Os impactos negativos da perda da biodiversidade e da destruição dos nossos recursos naturais precisam ser vistos como mais do que números e metas de compensação. São crises humanitárias. Elas atingem vidas, comunidades e culturas de maneiras que as estatísticas muitas vezes não conseguem captar.
os povos da floresta e lideranças sociais exigem, em alto e bom tom, que suas vozes sejam ouvidas.
A visão de integrar a justiça social no debate da conservação vem da injustiça de se pensar em conservar espécies e ecossistemas ameaçados, quando as condições humanas são indignas.
Com base nesse novo pensar surgiu o termo ‘socioambiental’, onde o social e o ambiental são verdadeiramente tratados de maneira integrada. Para realmente enfrentarmos esses desafios, é essencial que as vozes das populações mais afetadas, identificadas por especialistas climáticos pela sigla em inglês MAPA (most affected people and areas, ou pessoas e áreas mais afetadas), estejam no centro das negociações.
Um exemplo inspirador de como isso pode ser feito vem da organização colombiana Movilizatório, cujo projeto “Guardians of the Future” (Guardiões do Futuro) leva, há mais de oito anos, delegações indígenas para as conferências de clima, fortalecendo uma das maiores representações indígenas da pan-amazônia nesses eventos.
O Movilizatório reforça que a inclusão das populações mais afetadas não é apenas uma questão de justiça social, mas uma ação necessária para construirmos soluções eficazes que considerem a sabedoria ancestral.
Nesta COP, junto com a Alianza Potencia Energética e organizações filantrópicas, eles lançaram a iniciativa CASA P'aVoz, que ofereceu um espaço físico com diversas ações, desde exposições, workshops a campanhas de conscientização sobre ampliação e importância da participação social nesses eventos.
A participação de grupos subrepresentados, como indígenas, ribeirinhos, quilombolas nas conferências globais é particularmente relevante no contexto da América Latina – uma região profundamente afetada, mas que ainda representa a maior reserva de biodiversidade e recursos naturais do planeta. Sua conservação é essencial para vida de todos.

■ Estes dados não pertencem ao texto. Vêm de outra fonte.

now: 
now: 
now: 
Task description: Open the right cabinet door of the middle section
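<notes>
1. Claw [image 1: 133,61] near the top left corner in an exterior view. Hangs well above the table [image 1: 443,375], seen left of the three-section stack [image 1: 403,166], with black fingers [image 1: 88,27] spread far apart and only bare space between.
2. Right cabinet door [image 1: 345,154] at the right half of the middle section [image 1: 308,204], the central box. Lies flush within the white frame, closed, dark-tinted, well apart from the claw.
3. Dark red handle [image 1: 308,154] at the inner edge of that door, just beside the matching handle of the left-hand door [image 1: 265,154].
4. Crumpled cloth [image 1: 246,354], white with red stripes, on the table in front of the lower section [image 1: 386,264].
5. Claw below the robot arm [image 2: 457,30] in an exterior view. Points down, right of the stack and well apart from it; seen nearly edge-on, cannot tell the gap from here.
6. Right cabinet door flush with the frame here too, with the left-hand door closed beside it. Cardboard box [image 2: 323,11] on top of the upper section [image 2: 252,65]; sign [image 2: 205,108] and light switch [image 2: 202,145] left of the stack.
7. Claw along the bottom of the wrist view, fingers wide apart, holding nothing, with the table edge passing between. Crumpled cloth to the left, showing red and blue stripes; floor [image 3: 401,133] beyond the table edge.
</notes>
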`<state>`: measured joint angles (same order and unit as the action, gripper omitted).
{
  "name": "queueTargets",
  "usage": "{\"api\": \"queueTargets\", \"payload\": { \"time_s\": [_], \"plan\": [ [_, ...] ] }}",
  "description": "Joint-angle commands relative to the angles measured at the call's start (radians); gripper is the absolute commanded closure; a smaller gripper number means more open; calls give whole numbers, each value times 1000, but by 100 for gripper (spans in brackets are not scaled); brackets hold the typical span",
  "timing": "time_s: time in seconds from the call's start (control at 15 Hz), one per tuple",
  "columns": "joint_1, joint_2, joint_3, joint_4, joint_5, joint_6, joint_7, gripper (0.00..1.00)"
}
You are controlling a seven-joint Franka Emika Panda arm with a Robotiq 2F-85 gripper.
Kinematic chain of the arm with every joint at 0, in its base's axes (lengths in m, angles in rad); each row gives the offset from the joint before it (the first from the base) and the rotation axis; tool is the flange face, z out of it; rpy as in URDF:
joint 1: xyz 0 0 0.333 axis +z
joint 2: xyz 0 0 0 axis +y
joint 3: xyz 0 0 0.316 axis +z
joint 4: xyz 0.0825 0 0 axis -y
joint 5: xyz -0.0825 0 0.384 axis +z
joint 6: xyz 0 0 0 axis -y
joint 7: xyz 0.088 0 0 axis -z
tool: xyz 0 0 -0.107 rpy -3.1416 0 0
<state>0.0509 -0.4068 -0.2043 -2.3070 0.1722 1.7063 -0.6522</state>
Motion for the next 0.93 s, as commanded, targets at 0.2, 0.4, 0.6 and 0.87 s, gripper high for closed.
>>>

Para enfrentarmos esses desafios, é essencial que as vozes das populações mais afetadas estejam no centro das negociações.
Por isso, o protagonismo dessas comunidades, o reconhecimento e valorização de seus trabalhos de conservação seculares e conhecimento ancestral precisam estar na pauta de todas as discussões globais a partir de agora, e Cali deu um importante passo nessa direção. Mas o espírito de uma "COP das Pessoas" não pode parar por aqui e precisa se multiplicar.
A COP 30, que acontecerá dentro da Amazônia, é a nossa oportunidade de fortalecer essa consciência. Em diversas visitas a Belém e com conversas com lideranças locais este ano, posso garantir: os povos da floresta e lideranças sociais sabem o que é necessário, já atuam com tecnologias ancestrais, tecnologias sociais e novas tecnologias em seus territórios e exigem, em alto e bom tom, que suas vozes sejam ouvidas.
A sociedade civil e os movimentos sociais nos mostram que a mudança é possível quando (ainda) se tem espaço para agir. Cabe a todos – principalmente tomadores de decisão, governos e lideranças do setor privado – garantir que esses espaços não apenas continuem a existir, mas possam se expandir. Desde que não esqueçamos quem deve estar no centro deles.